> [ASSIGNMENT]
Can you print the data exactly and leave out each image?

> [THE DATA]

═══

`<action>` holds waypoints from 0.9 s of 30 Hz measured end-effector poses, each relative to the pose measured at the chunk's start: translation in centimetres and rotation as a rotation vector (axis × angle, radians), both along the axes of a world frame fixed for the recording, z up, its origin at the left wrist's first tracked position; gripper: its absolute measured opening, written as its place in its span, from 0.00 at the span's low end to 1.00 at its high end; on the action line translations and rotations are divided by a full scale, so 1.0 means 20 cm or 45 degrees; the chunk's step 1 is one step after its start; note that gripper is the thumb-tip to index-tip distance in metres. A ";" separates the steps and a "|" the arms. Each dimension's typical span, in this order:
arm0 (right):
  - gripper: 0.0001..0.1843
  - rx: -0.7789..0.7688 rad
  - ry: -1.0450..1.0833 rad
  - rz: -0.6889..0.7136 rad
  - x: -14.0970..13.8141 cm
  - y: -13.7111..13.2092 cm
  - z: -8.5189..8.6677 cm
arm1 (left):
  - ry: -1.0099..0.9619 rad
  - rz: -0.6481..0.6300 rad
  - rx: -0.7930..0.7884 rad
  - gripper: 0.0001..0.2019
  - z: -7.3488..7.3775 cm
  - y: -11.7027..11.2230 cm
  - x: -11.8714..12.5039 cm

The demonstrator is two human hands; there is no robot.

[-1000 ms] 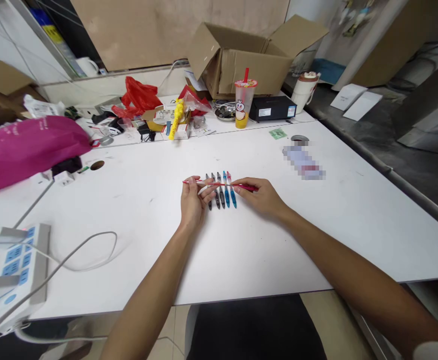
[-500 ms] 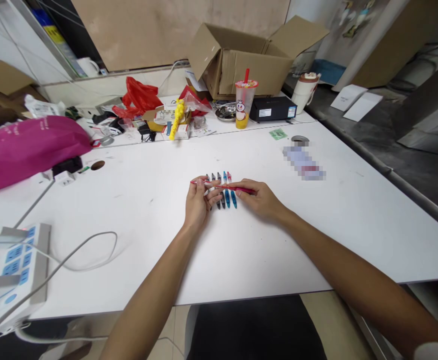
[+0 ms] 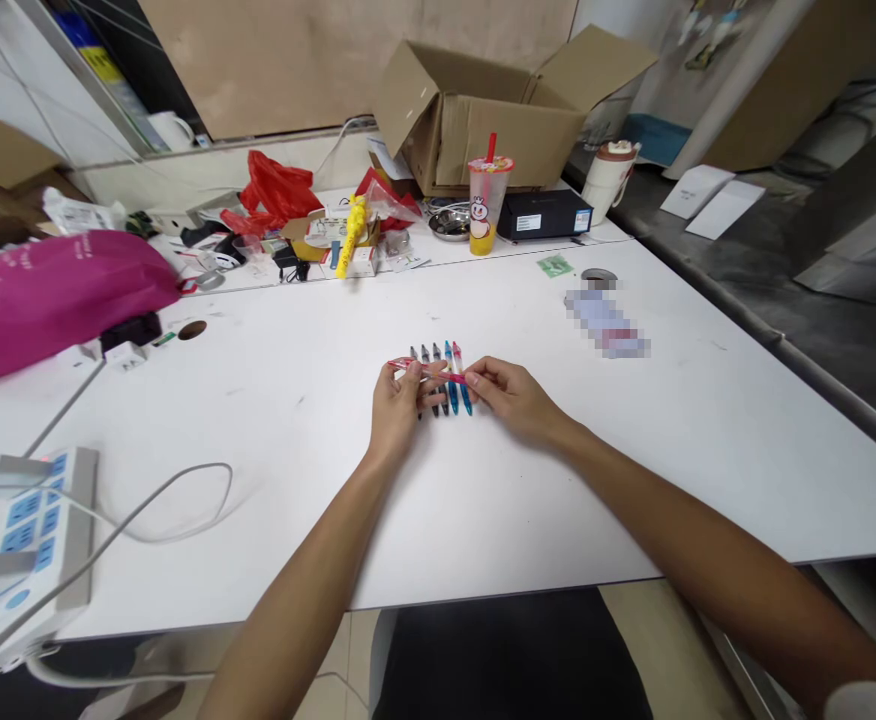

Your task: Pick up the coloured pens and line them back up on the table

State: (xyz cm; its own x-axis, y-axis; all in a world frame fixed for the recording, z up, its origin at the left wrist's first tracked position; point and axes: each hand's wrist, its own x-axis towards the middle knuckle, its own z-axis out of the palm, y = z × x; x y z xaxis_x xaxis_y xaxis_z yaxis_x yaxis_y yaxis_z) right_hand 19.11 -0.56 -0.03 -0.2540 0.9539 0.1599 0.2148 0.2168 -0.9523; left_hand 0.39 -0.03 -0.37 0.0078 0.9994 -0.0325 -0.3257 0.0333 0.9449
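Observation:
A red pen (image 3: pixel 429 372) lies crosswise between my two hands, just above the white table (image 3: pixel 483 500). My left hand (image 3: pixel 397 410) pinches its left end and my right hand (image 3: pixel 509 395) pinches its right end. Under the red pen a row of several pens (image 3: pixel 442 375), black, blue and red, lies side by side on the table. My fingers hide the lower ends of the black ones.
A power strip (image 3: pixel 29 545) with a grey cable (image 3: pixel 175 500) sits at the near left. A pink bag (image 3: pixel 55 295) lies at the far left. A drink cup (image 3: pixel 484 205), a cardboard box (image 3: pixel 483 110) and small clutter stand along the back.
My hands have drawn closer together on the red pen, so less of it shows. The row of pens has not moved.

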 end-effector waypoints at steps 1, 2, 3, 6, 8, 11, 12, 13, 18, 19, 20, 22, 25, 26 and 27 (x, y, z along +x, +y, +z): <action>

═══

> [ANSWER SPACE]
`<action>` holds waypoints from 0.9 s of 30 Hz measured end-effector poses, each relative to the pose measured at the chunk's start: translation in centimetres and rotation as a rotation vector (axis × angle, radians), both along the axes of a world frame fixed for the recording, z up, its origin at the left wrist's first tracked position; gripper: its absolute measured opening, written as its place in its span, from 0.00 at the span's low end to 1.00 at its high end; on the action line translations and rotations are divided by a full scale, so 1.0 means 20 cm or 45 degrees; the chunk's step 1 is one step after its start; note that gripper is the thumb-tip to index-tip distance in metres. A ";" separates the steps and a "|" the arms. Each dimension's typical span, in this order:
arm0 (right):
  - gripper: 0.0001..0.1843
  - rx: -0.7789..0.7688 rad
  - ry: -1.0450..1.0833 rad
  - rz: -0.6889..0.7136 rad
  - x: -14.0970..13.8141 cm
  - y: -13.7111..13.2092 cm
  - z: -8.5189..8.6677 cm
arm1 (left):
  - ry: -1.0099..0.9619 rad
  - rz: -0.6481..0.6300 rad
  - rx: -0.7930..0.7884 rad
  - gripper: 0.0001..0.2019
  - z: -7.3488..7.3775 cm
  - y: -11.7027..11.2230 cm
  - x: -11.8714..12.5039 cm

The demonstrator is two human hands; there is no robot.

[-1000 ms] 
[-500 ms] 
[+0 ms] 

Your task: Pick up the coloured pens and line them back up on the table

State: (xyz cm; its own x-axis, y-axis; all in a world frame fixed for the recording, z up, its origin at the left wrist's first tracked position; point and axes: each hand's wrist, its own x-axis towards the middle knuckle, its own z-axis out of the palm, y = z × x; x y z xaxis_x xaxis_y xaxis_z yaxis_x yaxis_y yaxis_z) right_hand 19.11 -0.56 -0.03 -0.2540 0.9539 0.1599 0.2148 0.2168 -0.9523; left_hand 0.39 -0.03 -0.37 0.0078 0.9994 -0.0325 -0.3257 0.0333 0.9449
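Observation:
A red pen (image 3: pixel 429 372) lies crosswise between my two hands, just above the white table (image 3: pixel 483 500). My left hand (image 3: pixel 397 410) pinches its left end and my right hand (image 3: pixel 509 395) pinches its right end. Under the red pen a row of several pens (image 3: pixel 442 375), black, blue and red, lies side by side on the table. My fingers hide the lower ends of the black ones.
A power strip (image 3: pixel 29 545) with a grey cable (image 3: pixel 175 500) sits at the near left. A pink bag (image 3: pixel 55 295) lies at the far left. A drink cup (image 3: pixel 484 205), a cardboard box (image 3: pixel 483 110) and small clutter stand along the back.
My hands have drawn closer together on the red pen, so less of it shows. The row of pens has not moved.
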
 end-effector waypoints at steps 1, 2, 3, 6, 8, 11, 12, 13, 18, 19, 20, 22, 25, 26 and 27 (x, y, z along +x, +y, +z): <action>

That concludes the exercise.